服车上接二连三下来华服佩玉的公子哥,身后都跟着三两侍臣。
郑喆一行慢悠悠走过去,拐过街角终于得见揽雀楼的全貌。
它确实是一幢楼,也仅仅只是一幢楼。比起鹿鸣馆占地颇丰的气派,显得有些小气伶仃。
门前的两角飞檐各挂一个捻金茜红纱灯,台阶上一步一个烛奴灯座,灯奴跪地双手奉上烛芯,侍人正拿火石挨个点亮灯火,浅晕的光芒照亮灯奴脸上石刻的谄媚笑容。牌匾上三个正书大字镶满细钿金箔,富丽堂皇得简直不像斯文地方。
侍人急步上前迎接那几位服车出行的公子,侍臣们尾随在自家主子身后敛眉低首。
“这地方......”即使生不易这位方外之人也能觉出氛围的古怪,“和鹿鸣馆真是一点也不像啊......瞧着倒是个歌舞酒楼。”

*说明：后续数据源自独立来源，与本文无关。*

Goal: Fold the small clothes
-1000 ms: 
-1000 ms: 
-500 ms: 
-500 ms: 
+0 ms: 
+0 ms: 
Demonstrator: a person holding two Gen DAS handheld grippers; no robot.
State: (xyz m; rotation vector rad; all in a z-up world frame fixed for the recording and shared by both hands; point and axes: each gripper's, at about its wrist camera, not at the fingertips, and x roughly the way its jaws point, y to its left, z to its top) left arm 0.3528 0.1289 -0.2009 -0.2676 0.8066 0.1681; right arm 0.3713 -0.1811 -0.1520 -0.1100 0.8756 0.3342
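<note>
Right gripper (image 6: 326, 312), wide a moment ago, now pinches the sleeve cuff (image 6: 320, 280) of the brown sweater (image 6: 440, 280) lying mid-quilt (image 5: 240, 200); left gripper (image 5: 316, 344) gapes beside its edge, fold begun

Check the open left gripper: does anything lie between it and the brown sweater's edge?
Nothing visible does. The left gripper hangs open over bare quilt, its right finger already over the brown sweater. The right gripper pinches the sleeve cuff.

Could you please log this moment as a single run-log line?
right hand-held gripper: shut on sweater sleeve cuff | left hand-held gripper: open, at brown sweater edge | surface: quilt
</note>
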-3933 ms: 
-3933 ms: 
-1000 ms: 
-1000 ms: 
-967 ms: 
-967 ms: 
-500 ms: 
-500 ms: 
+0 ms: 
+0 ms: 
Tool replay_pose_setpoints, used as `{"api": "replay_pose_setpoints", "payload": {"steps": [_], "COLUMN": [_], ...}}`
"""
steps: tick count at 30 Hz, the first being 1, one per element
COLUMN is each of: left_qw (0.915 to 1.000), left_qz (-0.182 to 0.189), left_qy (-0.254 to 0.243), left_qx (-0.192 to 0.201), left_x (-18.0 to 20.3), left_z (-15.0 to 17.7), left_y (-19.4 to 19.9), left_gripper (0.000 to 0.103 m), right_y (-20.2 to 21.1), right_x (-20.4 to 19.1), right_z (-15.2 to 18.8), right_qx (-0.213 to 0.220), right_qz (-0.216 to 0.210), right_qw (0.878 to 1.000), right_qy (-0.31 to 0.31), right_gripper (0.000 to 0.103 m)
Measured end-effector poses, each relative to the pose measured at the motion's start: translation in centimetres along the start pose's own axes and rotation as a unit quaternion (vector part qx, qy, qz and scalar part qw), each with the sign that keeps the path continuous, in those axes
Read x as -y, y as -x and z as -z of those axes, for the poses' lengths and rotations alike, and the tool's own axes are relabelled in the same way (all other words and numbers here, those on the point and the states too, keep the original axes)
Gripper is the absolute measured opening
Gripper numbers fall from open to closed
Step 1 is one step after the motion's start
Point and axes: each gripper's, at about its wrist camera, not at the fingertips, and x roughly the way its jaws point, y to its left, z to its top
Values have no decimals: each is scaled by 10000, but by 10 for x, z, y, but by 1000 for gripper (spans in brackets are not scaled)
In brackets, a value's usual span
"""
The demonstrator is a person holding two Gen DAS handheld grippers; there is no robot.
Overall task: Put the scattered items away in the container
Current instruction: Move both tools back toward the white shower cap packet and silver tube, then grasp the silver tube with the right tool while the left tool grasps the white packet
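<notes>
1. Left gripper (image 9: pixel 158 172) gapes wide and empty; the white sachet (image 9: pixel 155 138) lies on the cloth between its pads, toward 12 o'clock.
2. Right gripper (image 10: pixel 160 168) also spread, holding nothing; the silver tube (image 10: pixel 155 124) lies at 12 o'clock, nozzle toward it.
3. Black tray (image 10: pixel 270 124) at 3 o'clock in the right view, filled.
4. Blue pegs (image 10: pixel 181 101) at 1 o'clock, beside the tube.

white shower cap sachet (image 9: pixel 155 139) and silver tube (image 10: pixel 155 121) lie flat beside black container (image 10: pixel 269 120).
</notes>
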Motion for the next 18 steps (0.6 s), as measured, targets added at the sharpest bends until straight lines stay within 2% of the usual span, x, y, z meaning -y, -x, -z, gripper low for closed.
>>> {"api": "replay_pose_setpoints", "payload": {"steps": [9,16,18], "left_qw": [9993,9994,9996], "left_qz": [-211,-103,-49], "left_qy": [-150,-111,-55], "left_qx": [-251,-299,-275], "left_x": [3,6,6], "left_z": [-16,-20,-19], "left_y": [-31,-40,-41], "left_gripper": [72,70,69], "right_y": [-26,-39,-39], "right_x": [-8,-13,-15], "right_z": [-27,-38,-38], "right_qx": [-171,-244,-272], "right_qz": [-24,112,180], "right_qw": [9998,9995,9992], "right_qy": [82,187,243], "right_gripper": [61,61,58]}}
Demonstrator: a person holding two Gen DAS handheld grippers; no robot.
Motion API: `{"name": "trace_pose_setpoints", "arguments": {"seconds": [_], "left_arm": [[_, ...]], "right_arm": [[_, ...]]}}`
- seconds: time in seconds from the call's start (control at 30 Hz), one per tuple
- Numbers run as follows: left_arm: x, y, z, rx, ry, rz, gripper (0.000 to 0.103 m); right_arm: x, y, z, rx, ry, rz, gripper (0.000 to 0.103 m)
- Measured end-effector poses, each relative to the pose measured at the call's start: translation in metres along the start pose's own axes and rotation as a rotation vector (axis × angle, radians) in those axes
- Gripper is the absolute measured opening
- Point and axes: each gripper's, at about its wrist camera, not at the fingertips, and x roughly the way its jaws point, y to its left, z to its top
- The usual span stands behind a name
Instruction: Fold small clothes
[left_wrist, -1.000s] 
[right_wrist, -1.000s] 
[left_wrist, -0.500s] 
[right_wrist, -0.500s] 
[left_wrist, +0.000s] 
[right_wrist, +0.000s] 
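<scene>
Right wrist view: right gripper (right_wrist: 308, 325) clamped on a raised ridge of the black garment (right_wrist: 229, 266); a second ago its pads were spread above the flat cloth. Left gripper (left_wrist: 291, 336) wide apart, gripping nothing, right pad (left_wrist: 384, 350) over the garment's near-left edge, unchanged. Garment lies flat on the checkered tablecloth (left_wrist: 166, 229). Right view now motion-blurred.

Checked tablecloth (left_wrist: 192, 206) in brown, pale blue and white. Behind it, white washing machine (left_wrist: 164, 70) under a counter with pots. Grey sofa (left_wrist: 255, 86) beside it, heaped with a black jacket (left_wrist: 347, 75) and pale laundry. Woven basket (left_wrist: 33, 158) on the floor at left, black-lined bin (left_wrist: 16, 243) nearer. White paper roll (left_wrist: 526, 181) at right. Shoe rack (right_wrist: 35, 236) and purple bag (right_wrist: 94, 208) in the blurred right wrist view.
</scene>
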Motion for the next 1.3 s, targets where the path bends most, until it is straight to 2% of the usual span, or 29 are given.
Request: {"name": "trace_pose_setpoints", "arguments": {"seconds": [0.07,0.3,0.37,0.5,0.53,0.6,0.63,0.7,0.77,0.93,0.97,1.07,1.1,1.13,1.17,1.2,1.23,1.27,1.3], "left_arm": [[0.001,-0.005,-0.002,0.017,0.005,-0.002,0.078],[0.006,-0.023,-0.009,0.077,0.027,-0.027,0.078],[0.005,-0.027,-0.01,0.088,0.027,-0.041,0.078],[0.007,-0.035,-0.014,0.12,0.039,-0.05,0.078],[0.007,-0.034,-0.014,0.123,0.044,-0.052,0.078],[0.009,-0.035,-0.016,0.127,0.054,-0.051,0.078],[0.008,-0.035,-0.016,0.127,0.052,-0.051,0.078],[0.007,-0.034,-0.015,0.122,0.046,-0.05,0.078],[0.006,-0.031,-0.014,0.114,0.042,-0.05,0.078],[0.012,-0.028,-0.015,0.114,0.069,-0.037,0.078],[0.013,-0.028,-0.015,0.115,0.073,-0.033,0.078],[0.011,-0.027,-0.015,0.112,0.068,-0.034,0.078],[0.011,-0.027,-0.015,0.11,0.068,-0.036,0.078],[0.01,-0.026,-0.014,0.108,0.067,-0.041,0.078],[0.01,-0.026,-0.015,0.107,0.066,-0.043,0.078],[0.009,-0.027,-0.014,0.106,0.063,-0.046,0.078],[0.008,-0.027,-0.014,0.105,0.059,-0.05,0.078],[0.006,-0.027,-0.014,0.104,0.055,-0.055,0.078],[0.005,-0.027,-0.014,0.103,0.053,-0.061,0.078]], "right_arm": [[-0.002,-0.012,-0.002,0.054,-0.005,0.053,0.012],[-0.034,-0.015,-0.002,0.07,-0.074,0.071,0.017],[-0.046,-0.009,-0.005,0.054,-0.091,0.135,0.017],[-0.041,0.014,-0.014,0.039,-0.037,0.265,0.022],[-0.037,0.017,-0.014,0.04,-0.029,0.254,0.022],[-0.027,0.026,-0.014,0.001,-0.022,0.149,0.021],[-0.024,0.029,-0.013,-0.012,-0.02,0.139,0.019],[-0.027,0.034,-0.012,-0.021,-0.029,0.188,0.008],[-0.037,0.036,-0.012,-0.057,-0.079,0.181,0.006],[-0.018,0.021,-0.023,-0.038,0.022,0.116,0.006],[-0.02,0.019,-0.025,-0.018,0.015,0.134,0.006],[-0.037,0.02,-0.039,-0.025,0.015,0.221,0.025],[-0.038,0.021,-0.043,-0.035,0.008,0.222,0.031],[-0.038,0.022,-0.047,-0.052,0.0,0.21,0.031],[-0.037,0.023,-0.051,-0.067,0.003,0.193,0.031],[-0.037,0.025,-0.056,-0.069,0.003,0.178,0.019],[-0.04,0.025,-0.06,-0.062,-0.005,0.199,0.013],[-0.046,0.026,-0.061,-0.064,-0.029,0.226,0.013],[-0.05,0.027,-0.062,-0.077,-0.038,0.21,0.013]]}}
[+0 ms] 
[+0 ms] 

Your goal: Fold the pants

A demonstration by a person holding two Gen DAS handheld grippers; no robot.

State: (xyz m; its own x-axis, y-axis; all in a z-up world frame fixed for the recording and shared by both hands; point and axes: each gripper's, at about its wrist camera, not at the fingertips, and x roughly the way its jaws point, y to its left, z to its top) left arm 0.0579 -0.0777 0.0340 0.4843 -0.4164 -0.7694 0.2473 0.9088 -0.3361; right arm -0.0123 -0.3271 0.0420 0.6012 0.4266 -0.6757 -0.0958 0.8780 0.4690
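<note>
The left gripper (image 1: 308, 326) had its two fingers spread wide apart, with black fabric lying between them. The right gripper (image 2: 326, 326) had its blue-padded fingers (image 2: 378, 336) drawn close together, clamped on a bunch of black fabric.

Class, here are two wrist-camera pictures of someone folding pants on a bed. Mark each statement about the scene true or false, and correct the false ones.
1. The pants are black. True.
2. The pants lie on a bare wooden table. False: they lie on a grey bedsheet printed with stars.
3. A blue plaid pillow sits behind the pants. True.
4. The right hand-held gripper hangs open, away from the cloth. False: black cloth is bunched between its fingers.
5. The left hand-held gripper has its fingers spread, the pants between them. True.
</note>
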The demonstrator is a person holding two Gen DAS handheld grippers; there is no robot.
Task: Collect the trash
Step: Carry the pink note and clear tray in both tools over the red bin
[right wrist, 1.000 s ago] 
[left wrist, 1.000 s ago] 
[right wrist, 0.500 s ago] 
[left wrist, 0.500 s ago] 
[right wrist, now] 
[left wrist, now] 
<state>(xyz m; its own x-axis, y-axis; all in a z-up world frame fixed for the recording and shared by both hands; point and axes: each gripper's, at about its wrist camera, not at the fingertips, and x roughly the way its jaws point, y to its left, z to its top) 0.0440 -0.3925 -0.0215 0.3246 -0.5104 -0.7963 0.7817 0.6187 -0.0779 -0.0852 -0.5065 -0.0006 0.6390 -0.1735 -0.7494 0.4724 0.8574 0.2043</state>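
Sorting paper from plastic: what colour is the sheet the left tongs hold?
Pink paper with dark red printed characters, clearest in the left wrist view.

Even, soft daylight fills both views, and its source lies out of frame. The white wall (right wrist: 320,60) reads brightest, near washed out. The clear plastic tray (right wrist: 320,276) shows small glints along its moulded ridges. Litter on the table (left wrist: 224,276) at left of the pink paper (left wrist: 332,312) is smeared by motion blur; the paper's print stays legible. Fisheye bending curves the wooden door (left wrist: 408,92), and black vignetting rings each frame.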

话音未落侍人接客的声音清晰传来:“李公子王公子里边儿请,今儿您二位可是有口福了,年前酿的秋露白要开封,配上胭脂鹅脯下酒,那滋味儿可真是绝无仅有啊!”
生不易:“......”
郁良夫:“......”
郑喆礼貌地咳嗽一声:“先生您确定是这里没错吧。”
这简直是句废话,牌匾上三个大字金闪闪的直晃眼。
郁良夫郁闷道:“地方是没错,但离开这么些年,臣也算是外地人了。”言下之意即是,别问我我也不知道究竟发生了什么。
生不易替他解释:“也许当年被查封充作别用了?”
郁良夫点头应和。
郑喆笑着摇摇头,心想今日多番周折特意带人来揽雀楼‘怀旧’的安排算是白费了。这一偏头,余光突然看见楼前台阶阴影里蜷缩着的一个衣衫褴褛的身影,污脏油腻的头发杂乱得披散着,趿拉一双破烂草履鞋。这人原本缩在台阶背面,十分隐蔽,这时却腾挪到阳光底下,乱发里露出黑亮的眼睛,正一眨不眨地盯着拾级而上的公子侍臣。夕阳暖红的余晖下,那目光森然阴冷,令人不寒而栗。
郑喆隐晦地蹙起眉头。
生不易还在一旁体贴地为揽雀楼开脱以安慰郁良夫,这位平日里不苟言笑到有些神经质的谋臣现在看起来正十分郁卒。姬疏把手兜进袖子里,和远山赵四处一堆,面上冷冰冰摆出一副“正在生气别招惹我”的神情。没人注意到那个行为古怪的乞人。
他们跟着人流向酒楼走去。
那个乞人突然伸手抓住其中一位侍臣的衣角,嘴里含混不清地嚷嚷起来:“我认得你!我认得你!”
侍臣猛然受了惊吓,抬脚反射性地就朝乞人踹去,身旁跟着的几位也被这突如其来的“偷袭者”吓得连退几步。走在前面的公子哥儿一回头,“嗨呀”一声叫道:“这疯子怎么还在这儿!”
乞人被连踹几脚也不松手,拽着侍臣的衣服直往他脚边扑:“是你是你,哈哈哈哈,是你!”
没人知道他在说什么,那侍臣却脸色急变,发了狠劲当胸一脚将人踹翻,骂道:“去去去!哪里来的野疯子!”
酒楼的侍人急忙下来将乞人往角落里赶,回头将那侍臣哈腰恭请进门,笑嘻嘻地解释:“这不是世子殿下可怜他缺衣少食又没个住处,不让小的们赶他走嘛!惊扰了各位贵客,还请见谅。”
一点小插曲没有激起任何波澜,特地来寻欢作乐的人们连一个眼色都吝于施舍给乞人。
就连从郑国远道而来的客人都没有半分好奇。
他们走上台阶。侍人见了生客,热情洋溢地躬身迎接。
那乞人又偷偷摸摸探出半个身子。郑喆眼梢一跳。
仿佛嗅到了血肉味儿的猎犬,乞人死死盯着他们,眼中迸射出骇人的寒光。
侍人殷切地介绍揽雀楼的主厨名菜:“胭脂鹅脯那可是我们楼里一绝!整个燕都都找不出第二家能做这道菜的酒楼!还有平湖醋鱼,这鱼是从甲庐驿的平湖里钓上来的,肉质鲜美可口,也就咱家借了世子的光能从甲庐驿里买鱼......”
郁良夫闷闷不乐,生不易仔细听着侍人介绍,姬疏饶有兴味地打量前堂布局——那乞人闪电般伸出手!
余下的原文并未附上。